=== Directions for this task ===
Give back all the data exactly as it was written.

=== Given material ===
● ● ● ●
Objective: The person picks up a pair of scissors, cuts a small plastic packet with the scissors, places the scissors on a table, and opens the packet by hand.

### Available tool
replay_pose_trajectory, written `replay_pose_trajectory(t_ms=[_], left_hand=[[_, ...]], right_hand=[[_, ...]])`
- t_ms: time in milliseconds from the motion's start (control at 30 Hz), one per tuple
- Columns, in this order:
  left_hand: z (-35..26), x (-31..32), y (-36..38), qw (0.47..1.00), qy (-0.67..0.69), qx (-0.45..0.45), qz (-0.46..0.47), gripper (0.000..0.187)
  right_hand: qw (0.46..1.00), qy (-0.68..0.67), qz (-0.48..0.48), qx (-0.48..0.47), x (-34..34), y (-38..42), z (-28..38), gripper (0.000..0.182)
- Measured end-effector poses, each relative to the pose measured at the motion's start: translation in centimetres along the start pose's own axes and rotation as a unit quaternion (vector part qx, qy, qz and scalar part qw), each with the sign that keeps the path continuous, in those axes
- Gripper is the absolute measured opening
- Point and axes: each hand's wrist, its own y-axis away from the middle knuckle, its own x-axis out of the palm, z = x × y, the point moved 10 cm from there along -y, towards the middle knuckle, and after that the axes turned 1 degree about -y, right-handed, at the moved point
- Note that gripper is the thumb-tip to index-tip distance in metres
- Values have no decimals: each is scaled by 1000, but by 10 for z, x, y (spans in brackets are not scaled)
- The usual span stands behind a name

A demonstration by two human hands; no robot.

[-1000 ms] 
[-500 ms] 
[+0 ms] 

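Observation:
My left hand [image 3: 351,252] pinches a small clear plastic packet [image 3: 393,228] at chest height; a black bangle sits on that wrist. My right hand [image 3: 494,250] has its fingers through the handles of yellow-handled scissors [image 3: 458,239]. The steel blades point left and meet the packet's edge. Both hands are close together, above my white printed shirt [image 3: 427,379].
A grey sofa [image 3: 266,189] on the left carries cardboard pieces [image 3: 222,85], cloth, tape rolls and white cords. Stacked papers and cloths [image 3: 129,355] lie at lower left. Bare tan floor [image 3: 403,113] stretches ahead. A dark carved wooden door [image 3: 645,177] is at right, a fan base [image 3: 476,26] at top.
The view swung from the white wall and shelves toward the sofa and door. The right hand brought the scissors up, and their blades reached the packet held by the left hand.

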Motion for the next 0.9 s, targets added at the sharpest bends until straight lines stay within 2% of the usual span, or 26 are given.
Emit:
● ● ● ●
=== Solution to the problem ===
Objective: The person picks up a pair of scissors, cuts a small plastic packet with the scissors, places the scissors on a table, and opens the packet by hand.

### Available tool
replay_pose_trajectory, written `replay_pose_trajectory(t_ms=[_], left_hand=[[_, ...]], right_hand=[[_, ...]])`
- t_ms: time in milliseconds from the motion's start (control at 30 Hz), one per tuple
- Columns, in this order:
  left_hand: z (-35..26), x (-31..32), y (-36..38), qw (0.47..1.00), qy (-0.67..0.69), qx (-0.45..0.45), qz (-0.46..0.47), gripper (0.000..0.187)
  right_hand: qw (0.46..1.00), qy (-0.68..0.67), qz (-0.48..0.48), qx (-0.48..0.47), x (-34..34), y (-38..42), z (-28..38), gripper (0.000..0.182)
- Measured end-effector poses, each relative to the pose measured at the motion's start: translation in centimetres along the start pose's own axes and rotation as a unit quaternion (vector part qx, qy, qz and scalar part qw), each with the sign that keeps the path continuous, in those axes
- Gripper is the absolute measured opening
- Point and axes: each hand's wrist, its own y-axis away from the middle knuckle, its own x-axis out of the palm, z = x × y, the point moved 10 cm from there along -y, towards the middle knuckle, and after that the axes turned 1 degree about -y, right-handed, at the moved point
- Note that gripper is the thumb-tip to index-tip distance in metres
- Values have no decimals: each is scaled by 1000, but by 10 for z, x, y (spans in brackets are not scaled)
- The usual span stands behind a name

A demonstration by two human hands; no robot.

[-1000 ms] 
[-500 ms] 
[+0 ms] 

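Observation:
My left hand [image 3: 351,252] pinches a small clear plastic packet [image 3: 393,228] at chest height; a black bangle sits on that wrist. My right hand [image 3: 494,250] has its fingers through the handles of yellow-handled scissors [image 3: 458,239]. The steel blades point left and meet the packet's edge. Both hands are close together, above my white printed shirt [image 3: 427,379].
A grey sofa [image 3: 266,189] on the left carries cardboard pieces [image 3: 222,85], cloth, tape rolls and white cords. Stacked papers and cloths [image 3: 129,355] lie at lower left. Bare tan floor [image 3: 403,113] stretches ahead. A dark carved wooden door [image 3: 645,177] is at right, a fan base [image 3: 476,26] at top.
The view swung from the white wall and shelves toward the sofa and door. The right hand brought the scissors up, and their blades reached the packet held by the left hand.
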
Motion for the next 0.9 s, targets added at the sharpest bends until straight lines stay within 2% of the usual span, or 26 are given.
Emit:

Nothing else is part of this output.